• DIRECTIONS: Check each line of the material below, and copy it if it holds the string "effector".

————

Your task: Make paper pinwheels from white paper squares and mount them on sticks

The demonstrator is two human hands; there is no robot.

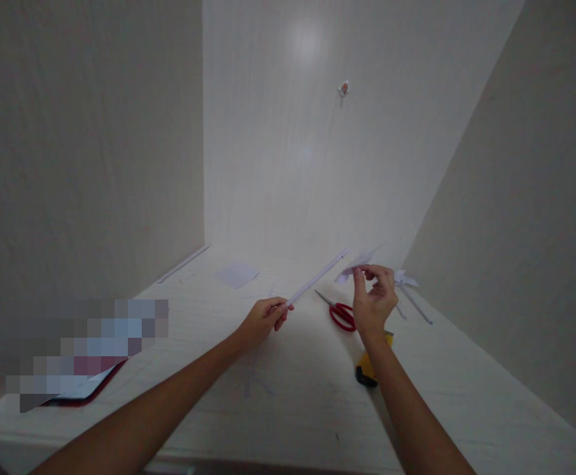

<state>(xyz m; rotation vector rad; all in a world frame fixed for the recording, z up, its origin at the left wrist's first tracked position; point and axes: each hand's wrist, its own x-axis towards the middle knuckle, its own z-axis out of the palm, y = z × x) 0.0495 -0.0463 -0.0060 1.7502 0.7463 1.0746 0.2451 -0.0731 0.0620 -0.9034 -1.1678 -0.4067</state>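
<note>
My left hand point(262, 318) is closed around the lower end of a thin white paper stick point(315, 278), which slants up to the right. At its far tip, my right hand point(375, 300) pinches a folded white paper pinwheel point(365, 256) between thumb and fingers. Whether stick and pinwheel are joined I cannot tell. Red-handled scissors point(342, 317) lie on the table, left of my right wrist. Under my right forearm shows a yellow and black tool point(365, 371), partly hidden. Beyond that hand lies another white paper pinwheel point(405, 278) with white sticks point(417, 305) beside it.
A square white paper sheet point(238, 274) lies toward the back of the white table point(297, 409). Another thin stick point(183, 264) rests along the left wall. A red-edged flat device point(82, 394), mostly pixelated, leans at the left. Walls enclose the table on three sides.
</note>
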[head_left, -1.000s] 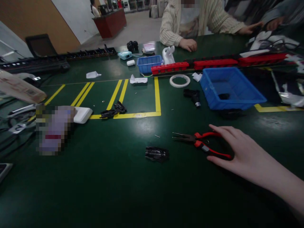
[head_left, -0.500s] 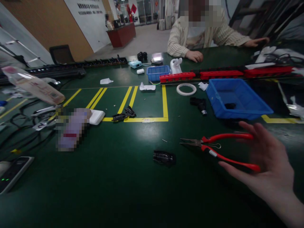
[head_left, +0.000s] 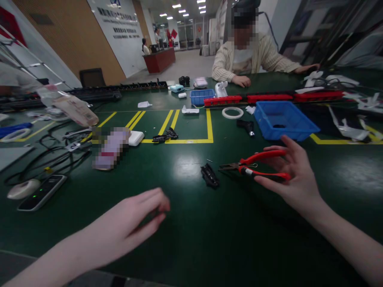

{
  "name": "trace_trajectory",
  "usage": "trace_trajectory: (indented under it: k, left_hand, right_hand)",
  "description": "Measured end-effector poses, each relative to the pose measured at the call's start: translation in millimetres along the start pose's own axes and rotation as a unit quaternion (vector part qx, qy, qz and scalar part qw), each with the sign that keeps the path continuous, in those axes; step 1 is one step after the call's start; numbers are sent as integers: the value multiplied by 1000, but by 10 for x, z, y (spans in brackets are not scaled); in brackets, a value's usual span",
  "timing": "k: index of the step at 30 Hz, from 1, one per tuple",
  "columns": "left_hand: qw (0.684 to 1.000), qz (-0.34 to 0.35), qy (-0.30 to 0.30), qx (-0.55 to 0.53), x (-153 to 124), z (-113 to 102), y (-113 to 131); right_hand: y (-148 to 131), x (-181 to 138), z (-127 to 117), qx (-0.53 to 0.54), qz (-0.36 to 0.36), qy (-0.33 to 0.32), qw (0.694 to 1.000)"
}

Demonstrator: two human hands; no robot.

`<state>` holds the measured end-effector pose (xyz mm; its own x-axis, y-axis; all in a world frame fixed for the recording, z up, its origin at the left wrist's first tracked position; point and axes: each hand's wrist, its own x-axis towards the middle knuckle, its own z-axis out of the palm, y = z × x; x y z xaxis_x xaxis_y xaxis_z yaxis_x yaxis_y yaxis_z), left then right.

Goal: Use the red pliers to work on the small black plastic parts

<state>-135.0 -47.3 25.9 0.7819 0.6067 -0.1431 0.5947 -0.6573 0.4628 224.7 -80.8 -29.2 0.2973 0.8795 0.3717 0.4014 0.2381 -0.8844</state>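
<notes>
My right hand (head_left: 297, 185) is closed on the red handles of needle-nose pliers (head_left: 249, 164), lifted just off the green table (head_left: 185, 243), with the jaws pointing left. A small black plastic part (head_left: 210, 175) lies on the table right in front of the jaws. Reaching in from the lower left, my left hand (head_left: 131, 223) has its fingers stretched forward and holds nothing. It hovers above the table, short of the black part.
A blue bin (head_left: 299, 129) sits behind the pliers, with a black piece (head_left: 247, 126) and a tape ring (head_left: 232, 113) to its left. Other black parts (head_left: 164, 136) lie on the yellow line. Cables (head_left: 54, 151) and a flat device (head_left: 42, 192) crowd the left. A person (head_left: 239, 59) sits across.
My right hand has closed on the pliers and lifted them. My left hand has come into view from the lower left. The camera has tilted up.
</notes>
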Motion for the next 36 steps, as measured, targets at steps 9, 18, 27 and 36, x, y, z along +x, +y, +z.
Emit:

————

• ANSWER TO THE PROBLEM:
  "description": "Measured end-effector poses, each relative to the pose measured at the call's start: translation in millimetres along the start pose's own axes and rotation as a unit quaternion (vector part qx, qy, qz and scalar part qw), each with the sign that keeps the path continuous, in those axes; step 1 is one step after the call's start; numbers are sent as integers: the value multiplied by 1000, but by 10 for x, z, y (spans in brackets are not scaled); in brackets, a value's usual span",
`<state>` holds the measured end-effector pose (xyz mm; its own x-axis, y-axis; all in a world frame fixed for the recording, z up, its origin at the left wrist's first tracked position; point and axes: each hand's wrist, its own x-axis towards the middle knuckle, its own z-axis out of the palm, y = z × x; x y z xaxis_x xaxis_y xaxis_z yaxis_x yaxis_y yaxis_z), left then right.

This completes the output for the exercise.